Revisiting the kernel's preemption models (part 1)
Fast memory clearing
The patch set in question adds a function to use x86 string instructions to clear large amounts of memory more quickly; the change produces some nice performance improvements for situations (such as page-fault handling) where ranges of memory must be zeroed out before being given to the faulting process. But there is one little problem with this approach: being able to clear large ranges with a single instruction is nice, but that one instruction can execute for a long time — long enough to create unwanted latencies for other processes running on the same CPU.
Excess latency caused by long-running operations is not a new problem for the kernel. The usual response is to break those operations up, inserting cond_resched() calls to voluntarily give up the CPU for a bit if a higher-priority process needs to run. It is, however, not possible to insert such calls into a single, long-running instruction, so some other mitigation is needed. Arora chose to add a new task flag (TIF_ALLOW_RESCHED) marking the current task as being preemptible. If the kernel, at the end of handling an interrupt, sees that flag, it knows that it can switch to a higher-priority task if need be. This new flag could be set before clearing the pages, then reset afterward.
This mechanism turned out to have some problems. The code setting the flag may be preemptible, but other functions it calls may not be. Other events, such as hardware interrupts or CPU traps (page faults, for example) could put the kernel into a non-preemptible situation as well.
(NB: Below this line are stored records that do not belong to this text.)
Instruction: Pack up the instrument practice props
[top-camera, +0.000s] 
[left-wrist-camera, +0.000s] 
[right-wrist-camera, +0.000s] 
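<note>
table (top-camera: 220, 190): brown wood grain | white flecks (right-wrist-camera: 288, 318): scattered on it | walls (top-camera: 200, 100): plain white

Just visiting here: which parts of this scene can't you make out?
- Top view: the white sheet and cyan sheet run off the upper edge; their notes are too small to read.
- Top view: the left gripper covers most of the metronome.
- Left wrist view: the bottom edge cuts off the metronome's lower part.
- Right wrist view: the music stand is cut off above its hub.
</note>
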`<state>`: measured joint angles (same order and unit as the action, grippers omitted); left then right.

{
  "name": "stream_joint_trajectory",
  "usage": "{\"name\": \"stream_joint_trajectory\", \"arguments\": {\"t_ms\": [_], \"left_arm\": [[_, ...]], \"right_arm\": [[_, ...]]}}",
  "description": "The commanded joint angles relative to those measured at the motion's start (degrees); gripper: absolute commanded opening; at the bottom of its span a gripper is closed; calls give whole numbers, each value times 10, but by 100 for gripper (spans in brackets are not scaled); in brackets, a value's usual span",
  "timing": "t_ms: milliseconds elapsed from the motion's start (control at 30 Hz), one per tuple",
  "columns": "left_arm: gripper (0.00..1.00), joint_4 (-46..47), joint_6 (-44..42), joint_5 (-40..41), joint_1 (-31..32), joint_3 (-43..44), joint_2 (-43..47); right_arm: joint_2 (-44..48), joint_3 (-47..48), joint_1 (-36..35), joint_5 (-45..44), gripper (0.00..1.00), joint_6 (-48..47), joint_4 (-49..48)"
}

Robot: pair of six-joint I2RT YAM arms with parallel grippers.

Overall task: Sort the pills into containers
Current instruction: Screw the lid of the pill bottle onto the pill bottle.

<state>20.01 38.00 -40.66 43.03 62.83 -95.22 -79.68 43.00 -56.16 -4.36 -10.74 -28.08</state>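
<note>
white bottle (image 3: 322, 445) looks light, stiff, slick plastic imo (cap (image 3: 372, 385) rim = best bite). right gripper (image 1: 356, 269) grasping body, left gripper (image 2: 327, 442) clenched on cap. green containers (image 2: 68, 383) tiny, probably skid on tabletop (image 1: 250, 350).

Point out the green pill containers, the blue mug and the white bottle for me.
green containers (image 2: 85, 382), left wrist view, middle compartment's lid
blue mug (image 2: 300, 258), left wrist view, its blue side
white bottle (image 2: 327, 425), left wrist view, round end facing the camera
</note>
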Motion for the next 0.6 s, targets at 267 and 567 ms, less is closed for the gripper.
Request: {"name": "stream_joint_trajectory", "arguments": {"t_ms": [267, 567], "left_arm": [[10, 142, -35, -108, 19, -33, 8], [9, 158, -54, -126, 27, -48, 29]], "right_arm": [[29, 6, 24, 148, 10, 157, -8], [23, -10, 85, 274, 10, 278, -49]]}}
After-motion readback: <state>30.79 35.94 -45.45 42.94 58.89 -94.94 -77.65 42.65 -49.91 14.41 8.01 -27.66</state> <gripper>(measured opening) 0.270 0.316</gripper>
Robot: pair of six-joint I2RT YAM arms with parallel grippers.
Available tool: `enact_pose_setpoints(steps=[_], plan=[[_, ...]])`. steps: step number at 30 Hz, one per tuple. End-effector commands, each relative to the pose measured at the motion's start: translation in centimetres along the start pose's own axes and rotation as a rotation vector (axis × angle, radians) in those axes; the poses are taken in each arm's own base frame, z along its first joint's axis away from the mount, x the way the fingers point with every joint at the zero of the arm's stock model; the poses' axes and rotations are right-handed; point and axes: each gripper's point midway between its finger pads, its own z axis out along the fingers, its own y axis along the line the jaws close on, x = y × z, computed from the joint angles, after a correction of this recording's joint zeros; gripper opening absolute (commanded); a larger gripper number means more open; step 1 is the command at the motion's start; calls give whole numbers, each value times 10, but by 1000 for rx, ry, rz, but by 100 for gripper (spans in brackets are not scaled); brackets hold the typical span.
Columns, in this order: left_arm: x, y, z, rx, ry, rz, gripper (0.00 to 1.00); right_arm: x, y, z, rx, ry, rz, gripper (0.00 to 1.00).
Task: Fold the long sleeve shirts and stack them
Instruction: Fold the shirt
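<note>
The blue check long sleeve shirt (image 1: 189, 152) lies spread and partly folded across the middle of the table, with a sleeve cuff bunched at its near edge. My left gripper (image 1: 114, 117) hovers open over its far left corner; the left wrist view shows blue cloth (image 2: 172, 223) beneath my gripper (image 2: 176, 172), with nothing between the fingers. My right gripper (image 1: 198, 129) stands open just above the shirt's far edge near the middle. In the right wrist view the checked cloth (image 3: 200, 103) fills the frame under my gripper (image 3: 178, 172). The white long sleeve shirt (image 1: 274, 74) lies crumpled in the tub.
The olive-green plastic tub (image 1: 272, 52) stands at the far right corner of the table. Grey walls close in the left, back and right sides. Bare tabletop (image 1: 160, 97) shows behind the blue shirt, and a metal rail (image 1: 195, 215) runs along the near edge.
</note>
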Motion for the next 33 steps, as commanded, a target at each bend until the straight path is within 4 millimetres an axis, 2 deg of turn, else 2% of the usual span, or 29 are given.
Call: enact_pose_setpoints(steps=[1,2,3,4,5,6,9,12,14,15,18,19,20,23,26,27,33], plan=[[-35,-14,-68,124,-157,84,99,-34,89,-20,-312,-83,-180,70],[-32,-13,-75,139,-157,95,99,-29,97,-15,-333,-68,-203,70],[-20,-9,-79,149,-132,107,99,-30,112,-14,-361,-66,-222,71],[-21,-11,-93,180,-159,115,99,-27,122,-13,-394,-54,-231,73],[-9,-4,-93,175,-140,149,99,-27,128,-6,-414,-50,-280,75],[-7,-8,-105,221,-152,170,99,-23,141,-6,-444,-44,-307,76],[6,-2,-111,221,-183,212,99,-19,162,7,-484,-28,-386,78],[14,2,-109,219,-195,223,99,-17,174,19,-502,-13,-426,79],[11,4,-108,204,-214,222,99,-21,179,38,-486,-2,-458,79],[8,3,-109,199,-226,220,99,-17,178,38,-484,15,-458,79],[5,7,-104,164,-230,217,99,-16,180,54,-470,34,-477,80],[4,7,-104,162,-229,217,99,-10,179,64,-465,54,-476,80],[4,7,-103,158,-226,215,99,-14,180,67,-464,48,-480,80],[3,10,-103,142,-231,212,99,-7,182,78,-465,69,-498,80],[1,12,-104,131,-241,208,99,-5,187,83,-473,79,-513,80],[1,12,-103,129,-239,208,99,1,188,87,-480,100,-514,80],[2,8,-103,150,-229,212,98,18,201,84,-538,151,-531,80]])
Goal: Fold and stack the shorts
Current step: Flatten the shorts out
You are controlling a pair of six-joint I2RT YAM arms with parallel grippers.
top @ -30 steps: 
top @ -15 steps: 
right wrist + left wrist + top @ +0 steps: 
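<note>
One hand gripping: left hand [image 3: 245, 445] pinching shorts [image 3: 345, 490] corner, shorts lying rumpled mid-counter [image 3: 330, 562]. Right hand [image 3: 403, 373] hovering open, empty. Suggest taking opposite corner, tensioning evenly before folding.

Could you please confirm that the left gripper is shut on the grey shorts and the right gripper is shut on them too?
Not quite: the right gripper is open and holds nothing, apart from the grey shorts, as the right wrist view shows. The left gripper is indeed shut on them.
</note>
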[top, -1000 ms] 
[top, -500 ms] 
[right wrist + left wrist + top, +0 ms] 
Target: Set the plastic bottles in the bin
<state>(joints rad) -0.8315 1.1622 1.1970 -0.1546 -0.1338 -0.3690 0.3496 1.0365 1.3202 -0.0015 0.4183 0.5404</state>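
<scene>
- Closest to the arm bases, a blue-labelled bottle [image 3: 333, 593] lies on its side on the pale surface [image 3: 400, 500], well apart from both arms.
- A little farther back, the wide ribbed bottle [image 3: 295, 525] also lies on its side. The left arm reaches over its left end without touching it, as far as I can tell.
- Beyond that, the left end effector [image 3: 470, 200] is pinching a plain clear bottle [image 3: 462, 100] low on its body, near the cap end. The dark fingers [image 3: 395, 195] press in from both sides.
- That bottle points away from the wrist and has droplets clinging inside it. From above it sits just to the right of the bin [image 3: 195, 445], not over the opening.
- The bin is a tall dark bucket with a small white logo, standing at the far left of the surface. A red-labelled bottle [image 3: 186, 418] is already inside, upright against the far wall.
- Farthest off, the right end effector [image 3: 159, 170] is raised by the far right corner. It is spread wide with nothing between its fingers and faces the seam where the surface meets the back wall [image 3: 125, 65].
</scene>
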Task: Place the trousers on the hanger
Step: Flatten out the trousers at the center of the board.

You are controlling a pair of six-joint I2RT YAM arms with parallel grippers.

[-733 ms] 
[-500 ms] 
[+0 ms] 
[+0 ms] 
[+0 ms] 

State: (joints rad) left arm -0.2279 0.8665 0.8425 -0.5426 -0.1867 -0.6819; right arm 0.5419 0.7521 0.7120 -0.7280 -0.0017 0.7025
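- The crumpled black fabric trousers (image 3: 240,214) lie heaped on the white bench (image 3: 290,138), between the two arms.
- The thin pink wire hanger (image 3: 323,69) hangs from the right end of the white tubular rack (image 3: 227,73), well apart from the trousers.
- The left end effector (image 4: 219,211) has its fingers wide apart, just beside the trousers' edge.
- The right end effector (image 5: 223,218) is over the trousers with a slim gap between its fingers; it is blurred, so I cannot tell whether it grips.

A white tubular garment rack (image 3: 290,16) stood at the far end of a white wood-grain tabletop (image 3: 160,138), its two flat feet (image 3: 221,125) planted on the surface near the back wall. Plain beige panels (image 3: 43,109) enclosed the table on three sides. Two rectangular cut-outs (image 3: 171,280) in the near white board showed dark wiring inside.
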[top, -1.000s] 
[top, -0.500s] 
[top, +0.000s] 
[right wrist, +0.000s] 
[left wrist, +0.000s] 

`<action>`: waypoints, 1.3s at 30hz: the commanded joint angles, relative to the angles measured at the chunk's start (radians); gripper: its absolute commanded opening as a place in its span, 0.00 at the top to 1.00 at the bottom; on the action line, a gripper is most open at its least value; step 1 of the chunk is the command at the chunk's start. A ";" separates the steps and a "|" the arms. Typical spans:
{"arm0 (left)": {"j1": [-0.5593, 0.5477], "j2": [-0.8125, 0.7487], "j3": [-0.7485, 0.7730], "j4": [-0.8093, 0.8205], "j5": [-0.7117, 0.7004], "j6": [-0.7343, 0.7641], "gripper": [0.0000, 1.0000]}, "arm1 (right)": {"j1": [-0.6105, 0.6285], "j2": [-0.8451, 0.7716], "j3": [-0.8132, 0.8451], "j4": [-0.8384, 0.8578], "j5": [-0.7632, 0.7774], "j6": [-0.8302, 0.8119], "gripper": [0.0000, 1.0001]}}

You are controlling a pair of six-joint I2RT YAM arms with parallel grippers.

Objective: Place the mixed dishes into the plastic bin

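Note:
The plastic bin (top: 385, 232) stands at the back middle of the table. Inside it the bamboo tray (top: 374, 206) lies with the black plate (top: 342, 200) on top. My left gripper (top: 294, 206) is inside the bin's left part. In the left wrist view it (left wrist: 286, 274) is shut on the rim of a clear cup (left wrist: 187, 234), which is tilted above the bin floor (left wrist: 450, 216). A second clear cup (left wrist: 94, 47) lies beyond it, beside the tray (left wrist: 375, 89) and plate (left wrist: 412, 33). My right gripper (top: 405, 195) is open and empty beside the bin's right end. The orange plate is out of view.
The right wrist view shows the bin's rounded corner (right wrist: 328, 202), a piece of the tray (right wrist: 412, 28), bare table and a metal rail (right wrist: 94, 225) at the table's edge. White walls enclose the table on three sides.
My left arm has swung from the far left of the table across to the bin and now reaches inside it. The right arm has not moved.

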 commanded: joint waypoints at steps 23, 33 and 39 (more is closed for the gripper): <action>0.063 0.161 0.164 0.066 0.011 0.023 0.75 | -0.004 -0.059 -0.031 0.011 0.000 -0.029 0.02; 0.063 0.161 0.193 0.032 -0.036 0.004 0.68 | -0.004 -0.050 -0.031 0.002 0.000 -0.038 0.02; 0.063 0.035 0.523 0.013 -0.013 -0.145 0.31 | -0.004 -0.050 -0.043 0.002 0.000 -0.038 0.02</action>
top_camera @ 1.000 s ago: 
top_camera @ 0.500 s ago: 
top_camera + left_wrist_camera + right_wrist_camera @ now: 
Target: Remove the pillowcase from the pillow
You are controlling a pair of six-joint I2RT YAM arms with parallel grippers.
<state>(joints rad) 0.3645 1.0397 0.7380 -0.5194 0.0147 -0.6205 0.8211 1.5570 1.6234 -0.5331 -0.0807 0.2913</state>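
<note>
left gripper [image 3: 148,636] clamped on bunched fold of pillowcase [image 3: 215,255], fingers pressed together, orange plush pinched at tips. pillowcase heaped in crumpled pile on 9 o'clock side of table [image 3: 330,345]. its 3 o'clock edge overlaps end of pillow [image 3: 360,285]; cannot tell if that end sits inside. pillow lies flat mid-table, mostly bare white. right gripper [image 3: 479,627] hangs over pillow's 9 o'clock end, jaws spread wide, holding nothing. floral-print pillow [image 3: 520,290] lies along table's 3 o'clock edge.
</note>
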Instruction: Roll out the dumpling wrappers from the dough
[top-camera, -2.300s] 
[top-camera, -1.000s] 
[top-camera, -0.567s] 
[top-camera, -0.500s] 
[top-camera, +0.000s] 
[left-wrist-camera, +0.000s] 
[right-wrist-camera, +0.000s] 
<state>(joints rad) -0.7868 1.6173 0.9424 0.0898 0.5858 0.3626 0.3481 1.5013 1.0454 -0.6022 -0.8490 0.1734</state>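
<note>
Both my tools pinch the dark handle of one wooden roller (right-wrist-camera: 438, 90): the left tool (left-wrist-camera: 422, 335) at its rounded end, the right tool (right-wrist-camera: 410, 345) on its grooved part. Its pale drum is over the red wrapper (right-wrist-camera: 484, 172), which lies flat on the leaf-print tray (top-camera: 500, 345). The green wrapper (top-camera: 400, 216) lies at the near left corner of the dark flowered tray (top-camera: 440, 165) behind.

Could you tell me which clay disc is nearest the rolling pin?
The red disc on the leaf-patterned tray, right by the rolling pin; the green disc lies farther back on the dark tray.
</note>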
Having a flag set that marks the current task as being preemptible anyway is just not going to lead to good things.
It looks like making this idea work with current kernels would require moving away from a task flag, and toward marking specific ranges of code as being preemptible in this way. That could limit how widely this feature could be used, though, since finding out whether the current location is preemptible would require maintaining a data structure of the preemptible ranges and searching it, in the interrupt path, to see if preemption is possible. That made Linus Torvalds a little unhappy:
I really hate that, because I was hoping we'd be able to use this to not have so many of those annoying and random "cond_resched()" calls. [...] I was hoping that we'd have some generic way to deal with this where we could just say "this thing is reschedulable", and get rid of - or at least not increasingly add to - the cond_resched() mess.
Peter Zijlstra pointed out that Torvalds was describing full preemption, which the kernel already supports quite well. That led to a bit of a shift in the discussion.
Preemption models
The traditional Unix model does not allow for preemption of the kernel at all; once the kernel gets the CPU, it keeps executing until it voluntarily gives the CPU up. In the beginning, Linux followed this model as well; over the years, though, the kernel has gained a number of preemption modes, selectable with a configuration option:
- PREEMPT_NONE is the traditional model, with no preemption at all. The kernel must give up the CPU, via a return to user space, a blocking operation, or a cond_resched() call, before another task can run.
- PREEMPT_VOLUNTARY increases (significantly) the number of points where the kernel is said to be voluntarily giving up the CPU. Each call to might_sleep(), which is otherwise a debugging function marking functions that could block, becomes a preemption point, for example.
- PREEMPT is full preemption; the kernel can be preempted at any point where some factor (such as holding a spinlock or explicitly disabling preemption) does not explicitly prevent it.
- PREEMPT_RT is the realtime preemption mode, where even most spinlocks become preemptible and a number of other changes are made as well.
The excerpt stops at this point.